Judge ends court oversight of Lincoln Hills youth prison
After eight years, the court-mandated oversight of a Wisconsin youth prison has come to an end.
The Lincoln Hills School for boys and the nearby all-girls Cooper Lake School have been monitored by a court-appointed official since 2018. On Wednesday afternoon, U.S. District Judge James Peterson granted a request from Wisconsin’s Department of Corrections to terminate that consent decree.
The agreement came to be after the American Civil Liberties Union of Wisconsin and the Juvenile Law Center sued in 2017 over conditions within Lincoln Hills and Copper Lake. That lawsuit described violations of constitutional rights, including physical abuse, “excessive” use of pepper spray and lengthy stays in solitary confinement.

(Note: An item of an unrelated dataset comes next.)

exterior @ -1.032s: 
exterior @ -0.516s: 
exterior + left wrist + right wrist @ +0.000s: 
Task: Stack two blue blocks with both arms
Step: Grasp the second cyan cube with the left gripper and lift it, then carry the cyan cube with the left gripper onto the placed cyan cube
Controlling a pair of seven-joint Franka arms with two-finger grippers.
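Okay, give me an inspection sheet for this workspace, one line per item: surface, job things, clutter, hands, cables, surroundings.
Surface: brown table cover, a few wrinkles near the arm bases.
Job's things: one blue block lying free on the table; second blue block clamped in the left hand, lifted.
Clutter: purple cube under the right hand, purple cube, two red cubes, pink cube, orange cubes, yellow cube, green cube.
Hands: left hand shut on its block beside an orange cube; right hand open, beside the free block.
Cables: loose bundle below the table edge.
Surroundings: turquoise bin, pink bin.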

“When the lawsuit started, the conditions at Lincoln Hills were really some of the worst at any juvenile facility in the in the country,” said Tim Muth, an attorney with ACLU Wisconsin, in an interview Wednesday.
Wisconsin’s Department of Corrections agreed to make reforms at Lincoln Hills and Copper Lake as part of a 2018 settlement reached under the administration of then-Gov. Scott Walker.

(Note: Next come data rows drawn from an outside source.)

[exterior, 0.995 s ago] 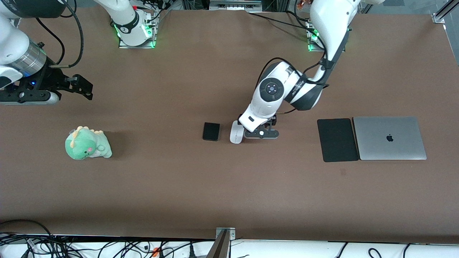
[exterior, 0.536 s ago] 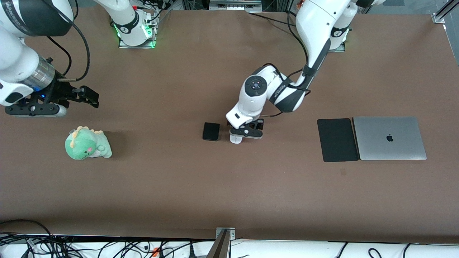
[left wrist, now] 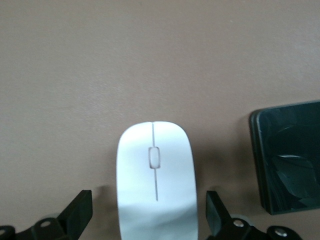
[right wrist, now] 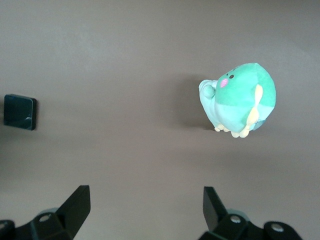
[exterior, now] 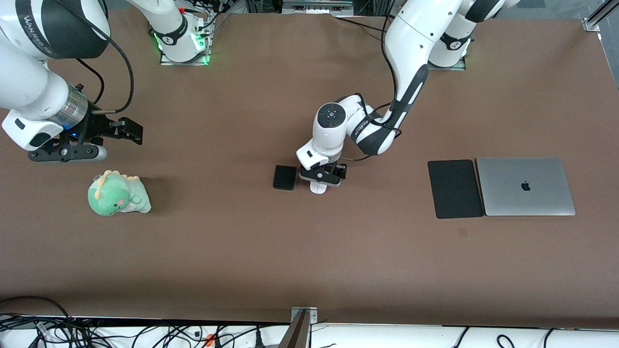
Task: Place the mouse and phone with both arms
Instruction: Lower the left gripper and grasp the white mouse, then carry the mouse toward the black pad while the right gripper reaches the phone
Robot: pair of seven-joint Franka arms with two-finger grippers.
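An Apple logo is shown on the lid of the grey laptop [exterior: 525, 186] — a sign, not text. Lettering is printed on the right arm [exterior: 36, 34] — its words cannot be read.

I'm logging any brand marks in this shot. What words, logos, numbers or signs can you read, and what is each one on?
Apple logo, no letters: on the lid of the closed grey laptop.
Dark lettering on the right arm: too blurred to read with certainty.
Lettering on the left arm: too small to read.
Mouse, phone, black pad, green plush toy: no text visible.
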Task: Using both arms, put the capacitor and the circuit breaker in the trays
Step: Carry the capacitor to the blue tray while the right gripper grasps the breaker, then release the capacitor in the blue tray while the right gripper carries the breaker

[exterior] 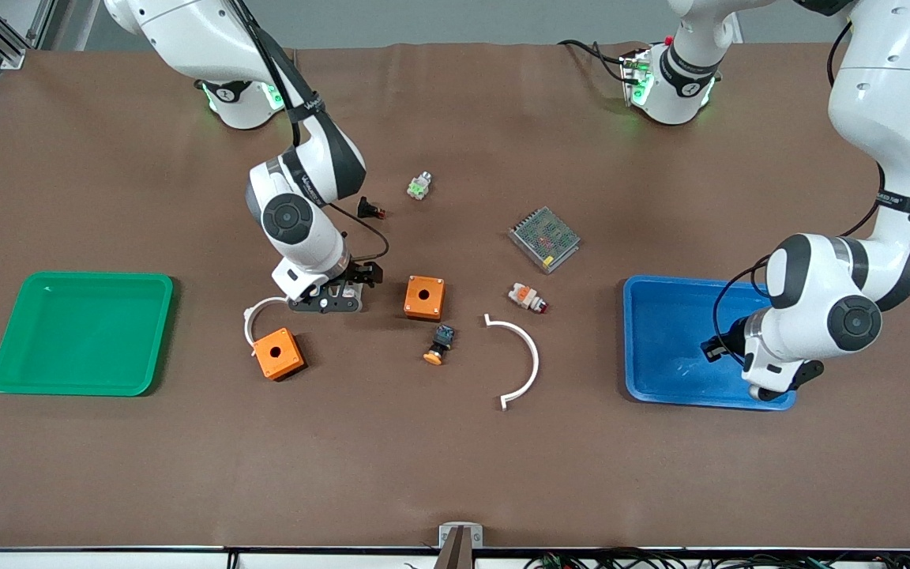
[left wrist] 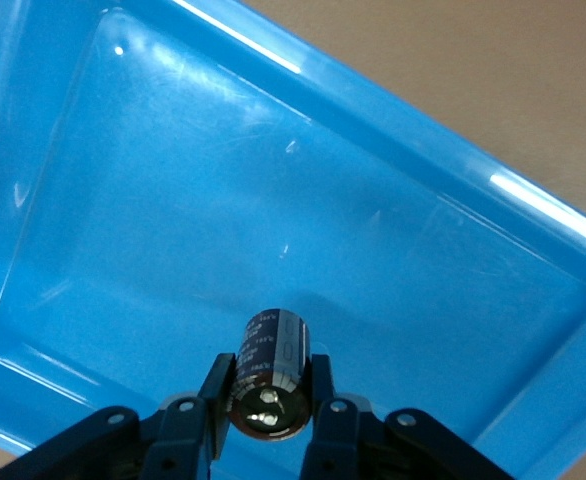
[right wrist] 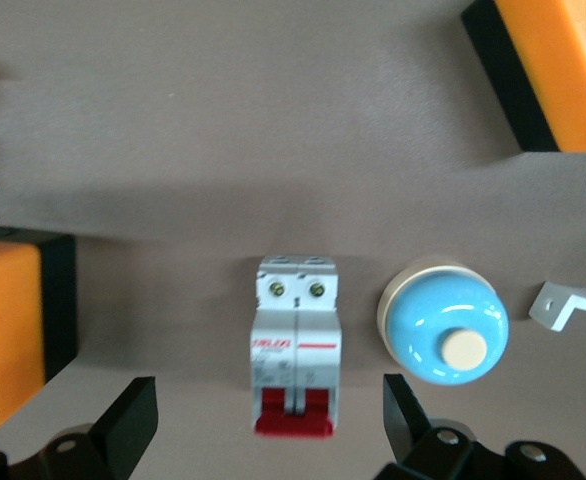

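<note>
The blue tray (exterior: 660, 340) sits at the left arm's end of the bench (exterior: 455, 458), and serves as the reference here. Over it hangs the left gripper (left wrist: 270, 410), jaws clamped on the capacitor (left wrist: 270, 375), apparently so the part can drop inside. Well apart from the tray, toward the right arm's end, the right gripper (right wrist: 268, 430) hovers with jaws wide astride the circuit breaker (right wrist: 295, 345), which lies flat on the bench, seemingly lined up for a grasp.
</note>
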You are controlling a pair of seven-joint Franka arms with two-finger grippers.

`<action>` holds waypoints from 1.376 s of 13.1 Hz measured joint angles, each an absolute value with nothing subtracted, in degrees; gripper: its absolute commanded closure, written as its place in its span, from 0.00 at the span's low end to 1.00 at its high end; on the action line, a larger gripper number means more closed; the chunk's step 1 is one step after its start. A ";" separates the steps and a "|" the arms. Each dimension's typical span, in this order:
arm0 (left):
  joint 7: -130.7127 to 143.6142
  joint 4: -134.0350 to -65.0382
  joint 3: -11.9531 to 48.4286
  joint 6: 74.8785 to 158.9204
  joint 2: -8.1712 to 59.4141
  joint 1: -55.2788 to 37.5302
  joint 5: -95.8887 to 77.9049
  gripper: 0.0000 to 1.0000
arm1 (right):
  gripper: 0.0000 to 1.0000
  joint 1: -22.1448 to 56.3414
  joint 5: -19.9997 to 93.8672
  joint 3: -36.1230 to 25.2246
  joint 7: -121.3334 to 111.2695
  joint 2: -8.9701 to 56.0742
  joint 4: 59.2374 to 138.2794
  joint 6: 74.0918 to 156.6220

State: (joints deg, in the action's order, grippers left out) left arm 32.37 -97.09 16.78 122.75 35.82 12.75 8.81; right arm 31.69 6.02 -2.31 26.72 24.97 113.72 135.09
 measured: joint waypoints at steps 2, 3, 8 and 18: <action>32.36 -97.03 16.79 122.84 36.50 12.88 8.82 0.89 | 0.02 31.31 5.89 -2.47 26.68 25.73 113.72 135.86; 32.36 -97.03 16.84 122.86 36.68 12.88 8.82 0.83 | 0.07 31.09 5.84 -2.51 26.65 26.00 113.72 136.16; 32.36 -96.65 16.86 122.88 37.55 12.88 8.82 0.57 | 0.47 30.82 5.71 -2.53 26.59 26.65 113.71 136.78; 32.36 -93.51 17.12 122.96 37.63 12.78 8.82 0.00 | 0.87 30.95 5.67 -2.41 26.58 25.90 112.54 132.81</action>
State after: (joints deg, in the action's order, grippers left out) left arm 32.36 -93.51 17.12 122.96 37.63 12.78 8.82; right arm 30.95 5.67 -2.41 26.58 25.90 112.54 132.81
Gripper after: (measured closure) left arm 0.004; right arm 0.599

Over the last eight years, a court-appointed monitor has been visiting the youth prisons in Irma to assess the DOC’s progress toward meeting those settlement terms. On Wednesday, the monitor submitted a final report, determining that the prison system had met “substantial compliance” with all the settlement’s provisions. That milestone was the result of “years of deliberate and meaningful reform,” the monitor wrote.